*Your task*
Nothing but the lines from the start of the entries through the line containing "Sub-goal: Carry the" should appear in the answer, each given exactly.

*Working data*

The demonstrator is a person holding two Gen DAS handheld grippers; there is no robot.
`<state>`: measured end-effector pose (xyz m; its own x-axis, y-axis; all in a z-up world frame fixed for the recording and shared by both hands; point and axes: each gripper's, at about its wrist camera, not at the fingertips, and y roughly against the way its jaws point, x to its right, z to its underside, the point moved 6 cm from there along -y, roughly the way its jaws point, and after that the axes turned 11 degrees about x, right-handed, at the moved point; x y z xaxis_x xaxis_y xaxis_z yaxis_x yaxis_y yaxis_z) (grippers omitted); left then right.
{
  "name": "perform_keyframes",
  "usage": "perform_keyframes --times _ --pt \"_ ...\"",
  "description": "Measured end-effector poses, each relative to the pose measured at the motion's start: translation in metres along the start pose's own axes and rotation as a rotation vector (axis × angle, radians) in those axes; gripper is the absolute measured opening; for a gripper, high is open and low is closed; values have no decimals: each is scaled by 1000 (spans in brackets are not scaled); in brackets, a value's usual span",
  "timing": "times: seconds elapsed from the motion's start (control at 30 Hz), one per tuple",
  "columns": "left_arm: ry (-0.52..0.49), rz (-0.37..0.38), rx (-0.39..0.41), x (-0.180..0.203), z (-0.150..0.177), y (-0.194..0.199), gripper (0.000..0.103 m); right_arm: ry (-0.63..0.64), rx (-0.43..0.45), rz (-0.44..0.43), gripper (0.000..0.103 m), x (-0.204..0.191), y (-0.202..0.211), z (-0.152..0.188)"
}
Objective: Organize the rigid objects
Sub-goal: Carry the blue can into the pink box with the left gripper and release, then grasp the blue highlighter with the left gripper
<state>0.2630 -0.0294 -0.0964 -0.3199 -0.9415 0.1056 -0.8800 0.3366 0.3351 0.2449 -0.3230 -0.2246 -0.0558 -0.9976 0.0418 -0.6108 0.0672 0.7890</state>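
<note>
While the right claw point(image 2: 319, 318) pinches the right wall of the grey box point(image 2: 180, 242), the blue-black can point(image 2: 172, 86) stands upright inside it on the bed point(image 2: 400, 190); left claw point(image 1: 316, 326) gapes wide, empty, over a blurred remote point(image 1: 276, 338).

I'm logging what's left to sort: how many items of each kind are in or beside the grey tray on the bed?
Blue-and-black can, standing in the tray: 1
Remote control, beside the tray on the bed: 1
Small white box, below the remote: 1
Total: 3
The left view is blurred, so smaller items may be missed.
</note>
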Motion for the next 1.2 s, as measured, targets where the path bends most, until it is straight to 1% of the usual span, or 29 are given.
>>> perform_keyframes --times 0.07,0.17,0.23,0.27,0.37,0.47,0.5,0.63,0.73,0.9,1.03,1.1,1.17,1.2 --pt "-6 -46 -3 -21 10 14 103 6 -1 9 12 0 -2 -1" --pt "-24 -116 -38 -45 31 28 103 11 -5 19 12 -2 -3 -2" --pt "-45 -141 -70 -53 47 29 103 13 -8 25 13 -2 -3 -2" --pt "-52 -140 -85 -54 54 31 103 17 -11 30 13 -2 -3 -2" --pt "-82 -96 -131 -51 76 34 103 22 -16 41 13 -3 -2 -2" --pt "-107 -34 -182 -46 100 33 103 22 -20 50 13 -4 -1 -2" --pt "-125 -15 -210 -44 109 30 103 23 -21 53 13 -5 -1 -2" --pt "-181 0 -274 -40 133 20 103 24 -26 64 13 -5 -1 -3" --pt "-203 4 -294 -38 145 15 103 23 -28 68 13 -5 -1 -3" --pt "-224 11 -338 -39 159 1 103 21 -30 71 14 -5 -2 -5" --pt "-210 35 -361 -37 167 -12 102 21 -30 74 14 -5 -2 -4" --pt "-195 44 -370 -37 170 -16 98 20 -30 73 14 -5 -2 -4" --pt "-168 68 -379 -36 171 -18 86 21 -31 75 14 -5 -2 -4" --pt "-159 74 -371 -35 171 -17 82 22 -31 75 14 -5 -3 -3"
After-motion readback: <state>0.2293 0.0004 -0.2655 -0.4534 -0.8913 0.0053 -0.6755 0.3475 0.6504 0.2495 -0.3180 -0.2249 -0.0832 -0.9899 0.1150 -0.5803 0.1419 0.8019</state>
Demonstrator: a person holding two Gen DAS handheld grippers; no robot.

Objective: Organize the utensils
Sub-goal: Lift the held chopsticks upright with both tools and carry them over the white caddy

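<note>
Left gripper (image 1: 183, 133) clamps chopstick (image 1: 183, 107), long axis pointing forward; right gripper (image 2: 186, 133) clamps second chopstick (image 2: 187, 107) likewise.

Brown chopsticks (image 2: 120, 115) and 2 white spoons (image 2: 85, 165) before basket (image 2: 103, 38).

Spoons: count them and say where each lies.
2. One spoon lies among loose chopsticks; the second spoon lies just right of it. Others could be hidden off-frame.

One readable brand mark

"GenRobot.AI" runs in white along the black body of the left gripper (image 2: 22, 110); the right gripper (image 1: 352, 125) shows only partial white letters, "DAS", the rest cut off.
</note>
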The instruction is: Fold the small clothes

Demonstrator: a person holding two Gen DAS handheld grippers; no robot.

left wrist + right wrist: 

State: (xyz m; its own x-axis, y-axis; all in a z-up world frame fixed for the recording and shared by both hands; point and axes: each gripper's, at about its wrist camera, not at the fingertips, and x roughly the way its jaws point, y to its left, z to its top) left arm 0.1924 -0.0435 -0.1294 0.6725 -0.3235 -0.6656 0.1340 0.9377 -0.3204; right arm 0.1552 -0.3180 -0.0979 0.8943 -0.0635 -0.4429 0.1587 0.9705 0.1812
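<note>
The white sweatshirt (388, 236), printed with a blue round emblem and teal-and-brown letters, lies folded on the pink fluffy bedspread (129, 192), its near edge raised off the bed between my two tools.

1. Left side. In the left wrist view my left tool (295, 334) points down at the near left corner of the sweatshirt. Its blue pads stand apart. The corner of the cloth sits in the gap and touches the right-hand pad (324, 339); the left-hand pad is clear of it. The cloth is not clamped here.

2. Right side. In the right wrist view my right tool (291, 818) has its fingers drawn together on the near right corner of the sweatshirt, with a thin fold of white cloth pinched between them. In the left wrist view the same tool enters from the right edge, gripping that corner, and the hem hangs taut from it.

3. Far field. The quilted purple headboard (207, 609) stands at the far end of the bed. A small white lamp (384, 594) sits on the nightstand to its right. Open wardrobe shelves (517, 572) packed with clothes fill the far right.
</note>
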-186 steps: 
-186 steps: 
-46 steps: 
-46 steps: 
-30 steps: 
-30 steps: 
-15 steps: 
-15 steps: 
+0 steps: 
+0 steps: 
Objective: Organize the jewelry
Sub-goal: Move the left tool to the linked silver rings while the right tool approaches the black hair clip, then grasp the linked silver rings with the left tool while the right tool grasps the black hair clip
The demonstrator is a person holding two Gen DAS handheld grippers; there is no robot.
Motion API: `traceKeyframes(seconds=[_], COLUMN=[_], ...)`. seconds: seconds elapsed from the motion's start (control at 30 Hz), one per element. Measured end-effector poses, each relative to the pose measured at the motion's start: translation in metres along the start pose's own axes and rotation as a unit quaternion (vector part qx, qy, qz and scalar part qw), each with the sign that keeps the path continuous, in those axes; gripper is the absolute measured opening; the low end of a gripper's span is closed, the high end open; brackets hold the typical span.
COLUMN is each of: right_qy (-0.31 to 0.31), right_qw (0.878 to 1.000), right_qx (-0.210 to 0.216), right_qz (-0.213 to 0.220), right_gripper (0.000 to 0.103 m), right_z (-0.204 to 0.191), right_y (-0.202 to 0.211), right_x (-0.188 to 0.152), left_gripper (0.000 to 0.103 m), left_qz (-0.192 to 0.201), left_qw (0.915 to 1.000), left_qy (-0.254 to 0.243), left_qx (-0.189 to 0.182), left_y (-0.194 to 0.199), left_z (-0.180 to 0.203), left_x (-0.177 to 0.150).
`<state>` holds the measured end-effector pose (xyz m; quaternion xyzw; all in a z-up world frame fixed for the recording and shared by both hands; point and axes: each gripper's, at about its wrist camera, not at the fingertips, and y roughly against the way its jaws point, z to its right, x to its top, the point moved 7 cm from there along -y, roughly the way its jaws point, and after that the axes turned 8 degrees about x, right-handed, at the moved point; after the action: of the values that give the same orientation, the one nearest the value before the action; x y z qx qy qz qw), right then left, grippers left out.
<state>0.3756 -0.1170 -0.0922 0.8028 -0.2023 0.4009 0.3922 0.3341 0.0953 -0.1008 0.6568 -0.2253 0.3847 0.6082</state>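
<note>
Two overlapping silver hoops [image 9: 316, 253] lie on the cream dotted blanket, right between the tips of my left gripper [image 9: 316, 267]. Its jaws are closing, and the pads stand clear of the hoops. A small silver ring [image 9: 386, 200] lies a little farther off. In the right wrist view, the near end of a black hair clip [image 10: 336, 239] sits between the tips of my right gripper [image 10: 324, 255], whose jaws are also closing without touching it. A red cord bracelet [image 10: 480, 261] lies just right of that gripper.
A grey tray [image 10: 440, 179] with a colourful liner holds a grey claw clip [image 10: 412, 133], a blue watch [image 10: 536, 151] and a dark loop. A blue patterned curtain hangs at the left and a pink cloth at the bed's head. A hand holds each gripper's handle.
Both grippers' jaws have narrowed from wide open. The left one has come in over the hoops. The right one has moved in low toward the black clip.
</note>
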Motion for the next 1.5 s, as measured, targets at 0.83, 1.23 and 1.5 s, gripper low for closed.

*The completed task*
The demonstrator is a person holding two Gen DAS handheld grippers; there is no robot.
`<state>`: measured end-effector pose (xyz m; its own x-axis, y-axis; all in a z-up world frame fixed for the recording and shared by both hands; point and axes: each gripper's, at about its wrist camera, not at the fingertips, and y roughly against the way its jaws point, x to its right, z to its underside, the point moved 6 cm from there along -y, roughly the way its jaws point, and after that the axes turned 11 degrees about x, right-handed, at the moved point; x y z xaxis_x xaxis_y xaxis_z yaxis_x yaxis_y yaxis_z) (grippers omitted); left then right.
{
  "name": "perform_keyframes",
  "usage": "perform_keyframes --times _ --pt \"_ ...\"",
  "description": "Measured end-effector poses, each relative to the pose measured at the motion's start: translation in metres along the start pose's own axes and rotation as a rotation vector (axis × angle, radians) in those axes; gripper is the absolute measured opening; for a gripper, high is open and low is closed; values have no decimals: each is scaled by 1000 (spans in brackets are not scaled); in brackets, a value's usual span",
  "timing": "times: seconds elapsed from the motion's start (control at 30 Hz), one per tuple",
  "columns": "left_arm: ry (-0.52..0.49), rz (-0.37..0.38), rx (-0.39..0.41), x (-0.180..0.203), z (-0.150..0.177), y (-0.194..0.199), gripper (0.000..0.103 m); right_arm: ry (-0.63..0.64), rx (-0.43..0.45), rz (-0.44..0.43), gripper (0.000..0.103 m), x (-0.204..0.191), y (-0.202..0.211), z (-0.152..0.188)"
}
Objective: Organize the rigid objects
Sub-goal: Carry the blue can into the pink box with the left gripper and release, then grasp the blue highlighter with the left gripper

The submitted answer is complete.